What I see on the log file is:

Deny TCP (no connection) from 192.168.1.189/2729 to 192.168.10.253/80 flags RST on interface Inside

Kureli Sankar · ‎01-05-2011

You mean the clients are pointing to their GW as the router? If so you do not need this route on the router.

Pls. remove it and add the default gw.

conf t

no ip route 192.168.1.0 255.255.255.0 192.168.1.252 ---> remove

ip route 0.0.0.0 0.0.0.0 192.168.1.252 ---> add

-KS

epasqualotto · ‎01-05-2011

Yes, I already have this default route.
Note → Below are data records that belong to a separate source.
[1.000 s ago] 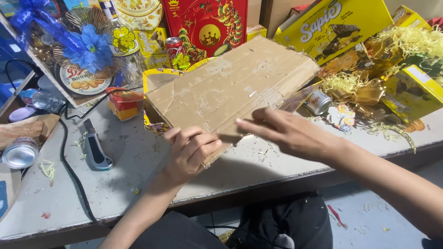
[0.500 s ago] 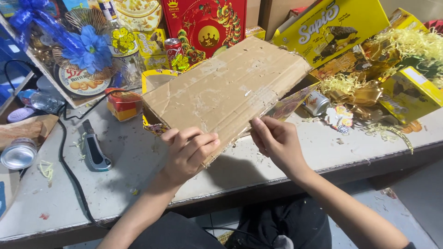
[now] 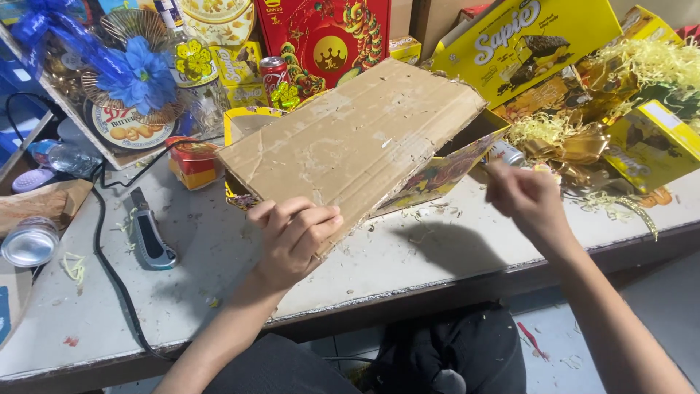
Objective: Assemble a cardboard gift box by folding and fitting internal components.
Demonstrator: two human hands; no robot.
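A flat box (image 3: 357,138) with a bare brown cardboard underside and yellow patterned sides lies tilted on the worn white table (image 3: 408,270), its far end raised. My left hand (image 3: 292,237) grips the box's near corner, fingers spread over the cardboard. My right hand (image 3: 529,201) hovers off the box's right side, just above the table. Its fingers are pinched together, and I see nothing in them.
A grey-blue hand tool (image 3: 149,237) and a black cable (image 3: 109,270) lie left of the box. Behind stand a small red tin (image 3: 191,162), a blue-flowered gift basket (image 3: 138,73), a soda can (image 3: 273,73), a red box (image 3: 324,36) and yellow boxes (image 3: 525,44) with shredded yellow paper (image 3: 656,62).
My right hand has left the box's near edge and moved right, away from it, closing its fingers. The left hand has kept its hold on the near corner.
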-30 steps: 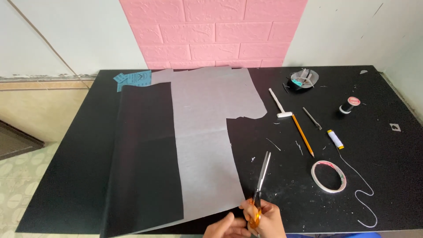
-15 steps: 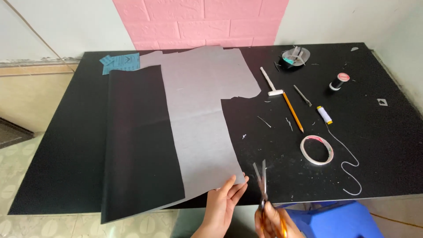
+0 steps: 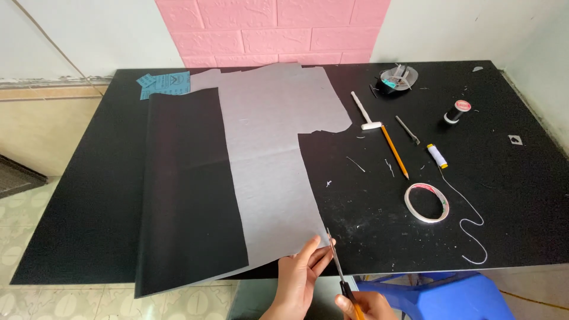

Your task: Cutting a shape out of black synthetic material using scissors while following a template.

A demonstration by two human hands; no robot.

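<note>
Head view: left hand (image 3: 299,275) fingers pinch grey sheet (image 3: 267,160); right hand (image 3: 364,305) grips scissors (image 3: 336,266).

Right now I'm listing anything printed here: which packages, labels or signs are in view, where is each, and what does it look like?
Blue packets: far left of the table, flat, rectangular, light blue with dark print.
Black spool: far right, small cylinder; round red and white label on top.
Tape roll: right of the grey sheet, flat white ring with red marks on its rim.
No signs or screens.
</note>
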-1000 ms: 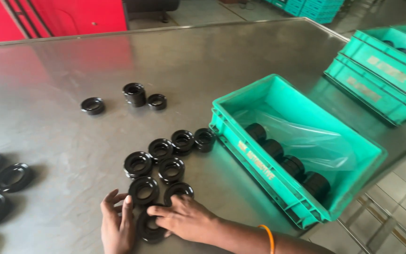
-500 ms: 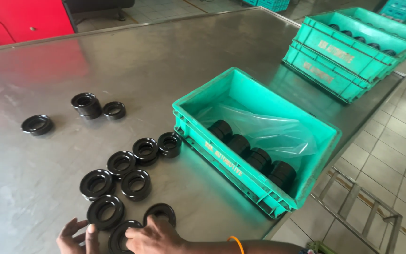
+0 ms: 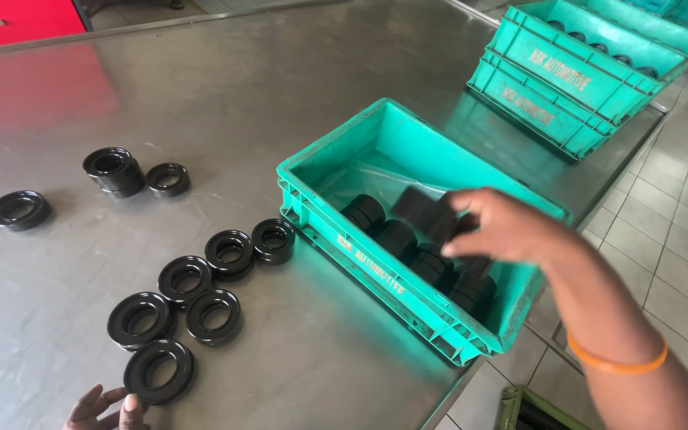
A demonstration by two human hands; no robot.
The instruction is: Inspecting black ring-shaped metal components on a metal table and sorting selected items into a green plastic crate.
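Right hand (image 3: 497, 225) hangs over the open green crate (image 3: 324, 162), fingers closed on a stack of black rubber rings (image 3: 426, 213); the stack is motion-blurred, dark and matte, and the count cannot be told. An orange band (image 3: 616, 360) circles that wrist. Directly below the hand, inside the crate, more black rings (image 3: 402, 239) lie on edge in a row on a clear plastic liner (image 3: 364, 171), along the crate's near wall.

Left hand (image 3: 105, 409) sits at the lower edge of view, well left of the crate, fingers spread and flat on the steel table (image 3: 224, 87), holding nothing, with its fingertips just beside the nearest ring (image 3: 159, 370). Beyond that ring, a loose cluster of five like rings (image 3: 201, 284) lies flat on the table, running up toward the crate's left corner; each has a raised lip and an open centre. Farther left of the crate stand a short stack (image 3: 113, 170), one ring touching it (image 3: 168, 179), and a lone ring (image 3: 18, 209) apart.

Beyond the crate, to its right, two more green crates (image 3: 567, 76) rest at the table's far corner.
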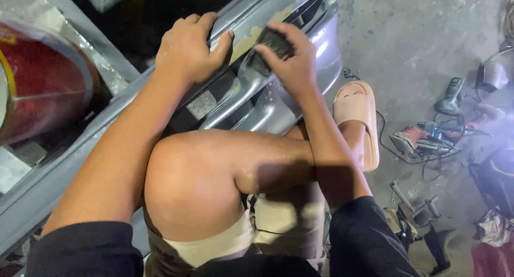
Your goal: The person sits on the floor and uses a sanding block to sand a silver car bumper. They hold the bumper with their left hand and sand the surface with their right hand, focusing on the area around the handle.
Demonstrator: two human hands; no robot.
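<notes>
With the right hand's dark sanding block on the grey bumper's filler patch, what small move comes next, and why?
Probably a short stroke of the sanding block along the tan filler patch: the right hand presses it there, the left hand braces the bumper.

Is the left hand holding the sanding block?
No: the left hand rests bare on the grey bumper; the right hand presses the dark sanding block.

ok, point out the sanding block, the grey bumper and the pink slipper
sanding block (272,47), head view, on its dark top face between the right hand's fingers.
grey bumper (321,57), head view, on the bare curved face right of the block.
pink slipper (357,103), head view, on the upper strap.
</notes>
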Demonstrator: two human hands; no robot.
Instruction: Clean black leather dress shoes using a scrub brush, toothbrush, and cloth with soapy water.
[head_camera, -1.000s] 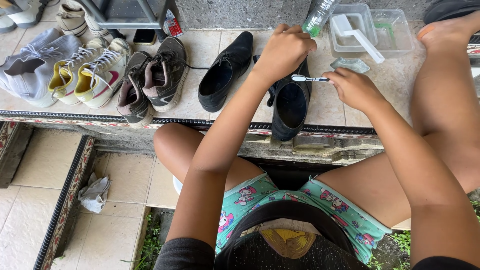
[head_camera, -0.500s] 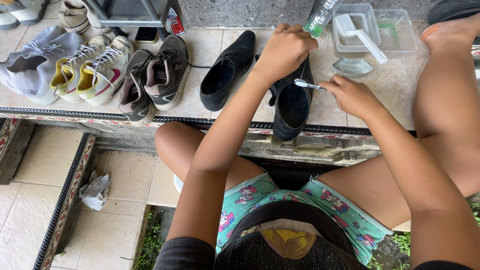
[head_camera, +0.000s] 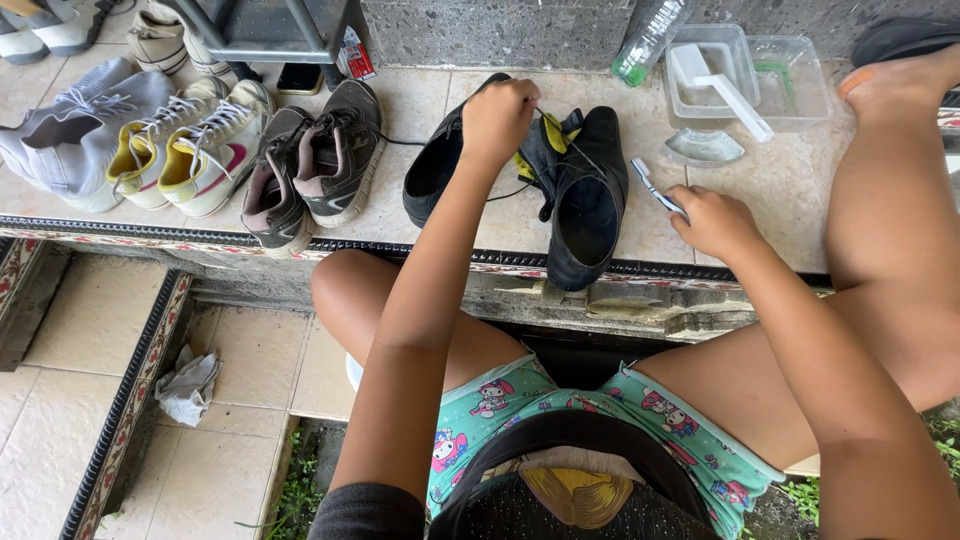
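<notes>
Moved: the right hand (head_camera: 712, 220) now sits off to the right of the black shoe (head_camera: 588, 200), where a moment ago it held the toothbrush (head_camera: 655, 187) over the shoe's opening; the brush head has come away from the leather.
Left hand: the left hand (head_camera: 498, 118) stays up at the back end of the shoe, fingers pinched shut on a thin black lace or tongue edge; I cannot tell which.
Right hand: clenched around the toothbrush handle, bristle end pointing up and left, just beside the shoe but not touching it.
Shoe: lying on the tiled tabletop (head_camera: 420, 110), toe toward the person, its mate (head_camera: 440, 165) just to its left.
Nearby: a clear tub (head_camera: 705, 75) holding a white scoop stands beyond the right hand; brown sneakers (head_camera: 310, 170) line up further left.
Meaning: scrubbing looks paused; the brush seems to be between strokes.
</notes>
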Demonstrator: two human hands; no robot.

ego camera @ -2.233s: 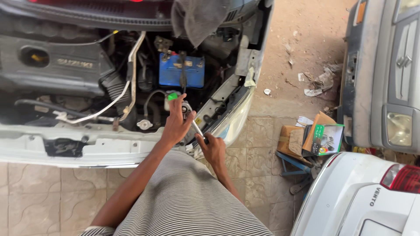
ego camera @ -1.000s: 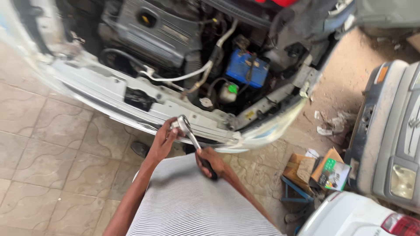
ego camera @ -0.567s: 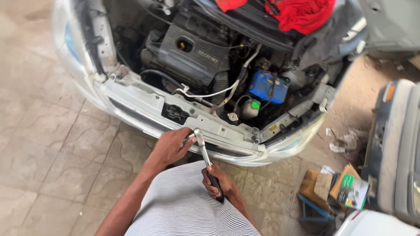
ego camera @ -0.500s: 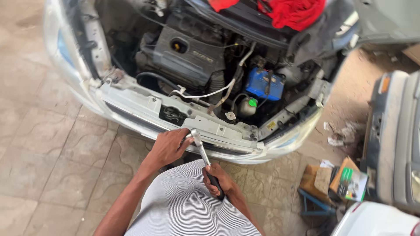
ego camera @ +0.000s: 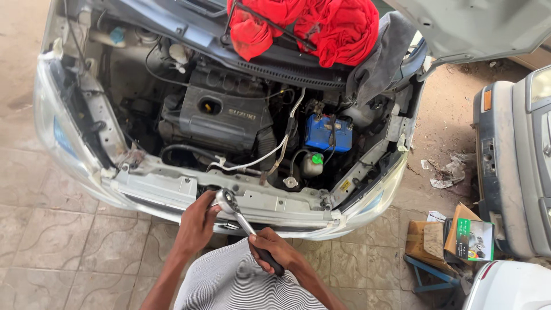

But nothing is working....

Kureli Sankar · ‎01-05-2011

Hmm..that is interesting. Now, at one point you had static (inside,inside) added so remove all those U-Turn statics that you added, issue a "clear xlate" (this will clear all translations going through the firewall so be warned) and try this again.

If you have the following configured.

1. All hosts in 192.168.1.0/24 should point to the router's IP address 192.168.1.x for their GW

2. All hosts in the 192.168.10.0/24 should also point to the router's IP address 192.168.10.x for their GW

3. Router should point to the ASA for its default route.

4. ASA should have a route for the 192.168.10.0/24 pointing to the router's IP

That is all you need.

If tcp traffic doesn't work then we need to watch the logs or gather captures on the ASA or on the host and see what might be going on.

-KS

artur.vardanyan · ‎02-16-2015

Hi,

I have the same issue with my Cisco ASA, after the static route is configured, I can ping the remote network devices and nothing else. For example I can ping IP phone or IP cam but can't browse or connect with telnet.

Did you find any solution for this ?

Will appreciate your help, thank you.